• **DESCRIPTION OF THE TASK**
Retype, word for word, every line from the one holding "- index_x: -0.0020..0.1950" through the one holding "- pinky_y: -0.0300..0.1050" in the entries below, both included, and only those lines.

• **EXCERPTED RECORDS**
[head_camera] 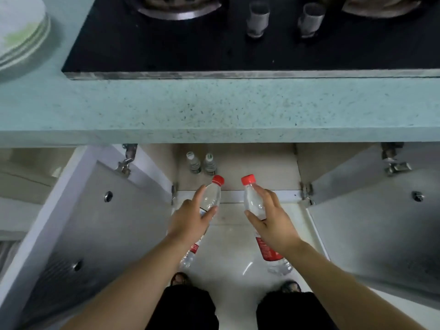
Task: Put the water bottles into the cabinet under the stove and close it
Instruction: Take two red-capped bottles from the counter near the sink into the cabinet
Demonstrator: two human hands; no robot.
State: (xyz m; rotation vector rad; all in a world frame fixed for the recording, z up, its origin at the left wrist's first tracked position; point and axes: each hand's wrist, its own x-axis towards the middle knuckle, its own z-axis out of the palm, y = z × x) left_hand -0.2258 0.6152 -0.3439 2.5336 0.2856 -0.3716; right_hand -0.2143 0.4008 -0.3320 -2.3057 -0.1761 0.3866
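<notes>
My left hand (189, 217) grips a clear water bottle with a red cap (212, 195). My right hand (273, 220) grips a second red-capped bottle (252, 198). Both bottles are held in the air just in front of the open cabinet (250, 167) under the stove, caps pointing toward it. Two smaller bottles with white caps (194, 163) (209, 163) stand side by side at the back left of the cabinet floor. Both cabinet doors, left (95, 222) and right (381, 222), are swung wide open.
A black gas stove (214, 44) sits in the speckled pale-green countertop (214, 110) overhead. A stack of white plates (21, 32) rests at the counter's left. My legs and feet stand on the white floor (235, 253) below.
</notes>
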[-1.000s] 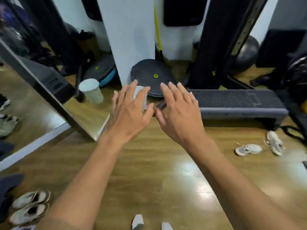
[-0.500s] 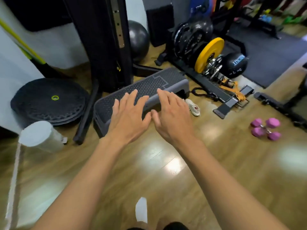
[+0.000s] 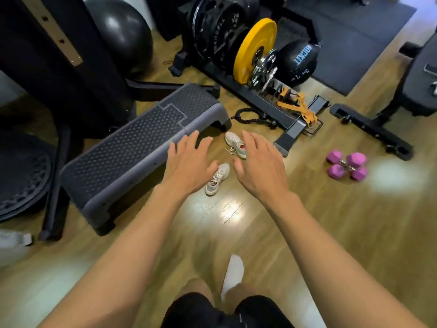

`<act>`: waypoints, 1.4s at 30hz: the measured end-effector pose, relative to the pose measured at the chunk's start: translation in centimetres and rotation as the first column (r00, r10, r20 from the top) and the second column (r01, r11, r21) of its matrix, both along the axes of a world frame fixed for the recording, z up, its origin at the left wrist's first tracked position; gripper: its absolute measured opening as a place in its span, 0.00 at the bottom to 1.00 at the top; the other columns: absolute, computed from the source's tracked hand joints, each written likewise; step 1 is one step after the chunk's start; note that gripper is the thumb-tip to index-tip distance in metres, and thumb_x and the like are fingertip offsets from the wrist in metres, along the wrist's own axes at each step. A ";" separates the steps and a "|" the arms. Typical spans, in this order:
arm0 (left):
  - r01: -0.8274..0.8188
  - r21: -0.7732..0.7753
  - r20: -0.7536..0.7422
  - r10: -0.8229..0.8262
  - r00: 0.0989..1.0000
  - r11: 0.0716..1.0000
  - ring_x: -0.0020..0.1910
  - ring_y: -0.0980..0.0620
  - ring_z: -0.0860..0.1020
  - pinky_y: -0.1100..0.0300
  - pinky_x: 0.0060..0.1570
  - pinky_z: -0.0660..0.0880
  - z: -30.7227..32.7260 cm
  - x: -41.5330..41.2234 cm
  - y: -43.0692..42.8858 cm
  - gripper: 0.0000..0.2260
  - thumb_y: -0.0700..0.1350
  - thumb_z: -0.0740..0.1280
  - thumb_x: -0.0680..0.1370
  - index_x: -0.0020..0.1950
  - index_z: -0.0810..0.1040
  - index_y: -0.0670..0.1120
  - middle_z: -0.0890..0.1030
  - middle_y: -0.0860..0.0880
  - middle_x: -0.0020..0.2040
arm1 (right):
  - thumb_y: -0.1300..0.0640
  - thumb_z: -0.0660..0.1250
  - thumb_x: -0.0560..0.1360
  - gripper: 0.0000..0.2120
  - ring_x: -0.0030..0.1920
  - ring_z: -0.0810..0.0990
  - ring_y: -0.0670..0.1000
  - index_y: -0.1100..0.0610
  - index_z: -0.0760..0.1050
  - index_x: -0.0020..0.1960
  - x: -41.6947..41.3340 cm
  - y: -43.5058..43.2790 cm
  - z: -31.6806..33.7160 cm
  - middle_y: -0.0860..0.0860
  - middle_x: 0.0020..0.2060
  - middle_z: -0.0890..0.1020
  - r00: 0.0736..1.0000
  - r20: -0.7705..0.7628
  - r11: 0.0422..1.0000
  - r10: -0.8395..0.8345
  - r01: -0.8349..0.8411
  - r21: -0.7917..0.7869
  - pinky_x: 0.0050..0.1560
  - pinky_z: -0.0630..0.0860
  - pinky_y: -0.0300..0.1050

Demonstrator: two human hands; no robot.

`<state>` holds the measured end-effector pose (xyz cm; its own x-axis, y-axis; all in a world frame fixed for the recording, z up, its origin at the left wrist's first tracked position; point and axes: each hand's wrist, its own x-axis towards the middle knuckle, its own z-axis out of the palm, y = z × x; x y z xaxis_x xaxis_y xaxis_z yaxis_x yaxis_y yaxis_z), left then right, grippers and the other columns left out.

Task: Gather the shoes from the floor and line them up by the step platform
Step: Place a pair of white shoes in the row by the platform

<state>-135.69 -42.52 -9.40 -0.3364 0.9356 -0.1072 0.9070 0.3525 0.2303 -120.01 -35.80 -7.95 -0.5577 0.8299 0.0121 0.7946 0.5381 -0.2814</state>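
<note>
The wooden floor [image 3: 354, 221] fills most of the view, glossy with patches of glare. A grey step platform [image 3: 132, 150] with a studded top lies diagonally across the left centre. Behind it, a rack holds black weight plates and one yellow plate [image 3: 254, 47], with a black medicine ball [image 3: 299, 61] just beside it. The person's forearms reach forward from the bottom edge. The left hand [image 3: 189, 163] hovers with fingers spread wide and holds nothing, its fingertips overlapping the platform's near edge. The right hand [image 3: 259, 165] is likewise spread and empty. Between the hands, two pale shoes lie on the floor near the platform's right end: the nearer shoe [image 3: 217, 179] and the farther shoe [image 3: 235, 144], apart and angled differently. A pair of pink dumbbells [image 3: 346, 165] sits to the right.
</note>
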 end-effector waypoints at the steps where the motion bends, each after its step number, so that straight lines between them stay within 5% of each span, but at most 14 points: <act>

• **TASK ANSWER**
  - index_x: -0.0020..0.1950
  - index_z: -0.0810..0.1040
  - index_y: -0.0670..0.1120
  - middle_z: -0.0890..0.1030
  - middle_y: -0.0860..0.0880
  - middle_x: -0.0020..0.2040
arm1 (right):
  - thumb_y: -0.1300..0.0640
  - thumb_z: -0.0660..0.1250
  - thumb_x: -0.0560..0.1360
  - gripper: 0.0000..0.2120
  - ring_x: -0.0030..0.1920
  - ring_z: -0.0810..0.0990
  - ring_y: -0.0670..0.1000
  - index_y: -0.1100..0.0610
  - index_z: -0.0760..0.1050
  - index_x: -0.0020..0.1960
  - x: -41.6947..41.3340 cm
  - y: -43.5058..43.2790 cm
  - z: -31.6806..33.7160 cm
  - middle_y: -0.0860..0.0860
  - middle_x: 0.0020..0.2060
  - middle_z: -0.0890..0.1020
  - r00: 0.0736..1.0000
  - r20: -0.7705..0.7628
  - r11: 0.0422..1.0000
  - r10: -0.8395..0.8345
  - r01: -0.8349..0.8411
  - r21: -0.7917..0.7869
  - pinky_x: 0.0050..0.1560
  - pinky_z: -0.0630..0.0860
  - pinky_y: -0.0300..0.1050

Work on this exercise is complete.